For a known continuous distribution, we can estimate facts about the order statistics (as well as the median or mean) for a sample from this distribution by using Monte Carlo simulation.
Examples
Example 1: Estimate the median for a sample of size 10 from a population with a gamma distribution with parameters alpha = 100 and beta = .13. Also, find the standard error of this estimate and a 95% confidence interval of this estimate.
We create 200 simulated samples from this distribution, as shown in range E2:N201 of Figure 1 (only the first 10 samples are shown). We generate each element in this range via the worksheet formula =GAMMA.INV(RAND(),100,0.13).
Figure 1 – Monte Carlo simulation
From this point on, the approach is similar to that used for bootstrapping. The result is shown in range Q2:R5. For example, the estimated median of 12.9111 is shown in cell R2 using the formula =AVERAGE(O2:O201). Note that this estimate is pretty close to the population median of 12.9567, as calculated by the formula =GAMMA.INV(.5,100,.13). Increasing the number of simulations will tend to improve the accuracy of the results.
Worksheet Functions
Real Statistics Functions: The Real Statistics Resource Pack provides the following two array functions. These functions refer to a distribution dist (“uniform”, “normal”, etc.) with the specified parameters as described for the MEAN_DIST and VAR_DIST functions (see Distribution Property Functions).
ORDER_SIM(k, n, lab, iter, alpha, dist, param1, param2, param3): returns a column array with the estimated value of the kth order statistic based on iter (default 1000) simulated samples of size n from the distribution specified by dist with the specified parameters; the output also contains the standard error of the estimate along with the 1–alpha confidence interval (default for alpha is .05).
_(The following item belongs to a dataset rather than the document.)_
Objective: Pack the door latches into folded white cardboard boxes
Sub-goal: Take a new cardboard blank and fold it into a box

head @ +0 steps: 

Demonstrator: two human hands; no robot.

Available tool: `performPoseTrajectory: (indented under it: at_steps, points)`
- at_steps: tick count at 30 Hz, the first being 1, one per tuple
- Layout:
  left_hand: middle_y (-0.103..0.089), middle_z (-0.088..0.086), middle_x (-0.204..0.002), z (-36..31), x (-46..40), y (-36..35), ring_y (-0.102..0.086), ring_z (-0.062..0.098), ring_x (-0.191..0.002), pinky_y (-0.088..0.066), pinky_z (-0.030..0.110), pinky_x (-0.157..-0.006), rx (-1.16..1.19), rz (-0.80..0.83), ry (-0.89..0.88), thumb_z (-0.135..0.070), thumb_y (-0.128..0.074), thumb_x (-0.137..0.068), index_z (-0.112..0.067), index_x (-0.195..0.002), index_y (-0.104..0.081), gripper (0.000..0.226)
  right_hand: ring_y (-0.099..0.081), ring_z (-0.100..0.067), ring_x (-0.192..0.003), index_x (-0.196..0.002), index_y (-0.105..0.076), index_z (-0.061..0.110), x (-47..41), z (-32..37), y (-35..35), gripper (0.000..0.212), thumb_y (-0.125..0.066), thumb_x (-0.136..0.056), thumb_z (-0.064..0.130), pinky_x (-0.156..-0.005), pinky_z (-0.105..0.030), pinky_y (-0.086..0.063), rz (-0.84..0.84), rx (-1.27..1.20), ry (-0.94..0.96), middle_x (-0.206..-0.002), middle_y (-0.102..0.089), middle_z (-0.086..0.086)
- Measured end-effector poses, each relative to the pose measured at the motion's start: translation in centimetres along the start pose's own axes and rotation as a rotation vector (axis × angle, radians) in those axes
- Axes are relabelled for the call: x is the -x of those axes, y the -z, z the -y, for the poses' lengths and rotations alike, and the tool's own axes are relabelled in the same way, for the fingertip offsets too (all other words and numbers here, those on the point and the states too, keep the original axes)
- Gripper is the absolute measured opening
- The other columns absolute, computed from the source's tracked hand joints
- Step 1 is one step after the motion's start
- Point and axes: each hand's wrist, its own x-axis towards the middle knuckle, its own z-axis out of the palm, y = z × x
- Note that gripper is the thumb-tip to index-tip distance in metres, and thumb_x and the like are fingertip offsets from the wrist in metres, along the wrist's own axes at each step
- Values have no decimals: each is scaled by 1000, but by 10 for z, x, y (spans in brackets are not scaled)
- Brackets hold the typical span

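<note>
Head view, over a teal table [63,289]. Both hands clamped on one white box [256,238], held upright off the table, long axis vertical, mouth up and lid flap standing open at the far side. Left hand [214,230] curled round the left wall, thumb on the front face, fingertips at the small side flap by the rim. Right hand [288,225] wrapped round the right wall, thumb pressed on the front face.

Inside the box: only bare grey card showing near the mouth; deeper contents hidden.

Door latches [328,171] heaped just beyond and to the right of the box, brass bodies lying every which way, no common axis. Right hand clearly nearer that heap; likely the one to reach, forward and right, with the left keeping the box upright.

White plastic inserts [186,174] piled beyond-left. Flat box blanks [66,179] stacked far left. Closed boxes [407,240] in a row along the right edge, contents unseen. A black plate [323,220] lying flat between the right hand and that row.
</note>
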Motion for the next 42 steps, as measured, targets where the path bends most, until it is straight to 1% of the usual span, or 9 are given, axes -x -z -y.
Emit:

If k = 0 (default) then the output estimates the median instead of the kth order statistic. If lab = TRUE (default FALSE), then a column of labels is appended to the output.
Note that the formula =ORDER_SIM(0,10,TRUE,,,”gamma”,100,0.13) produces output similar to that shown in range Q2:R5 in Figure 1.
RANGE_SIM(j, k, n, lab, iter, alpha, dist, param1, param2, param3): returns a column array with the estimated value of the x(k) – x(j) range statistic based on iter (default 1000) simulated samples of size n from the distribution specified by dist with the specified parameters; the output also contains the standard error of the estimate along with the 1–alpha confidence interval (default for alpha is .05).
E.g. the expected value for the x(10) – x(1) range statistic (along with the standard error of the estimate and 95% confidence interval) for a sample of size 10 from the Gamma distribution with parameters alpha = 100 and beta = .13 can be calculated using the following array formula: =RANGE_SIM(1,10, ,10,TRUE,,,”gamma”,100,0.13). The results are shown in Figure 2.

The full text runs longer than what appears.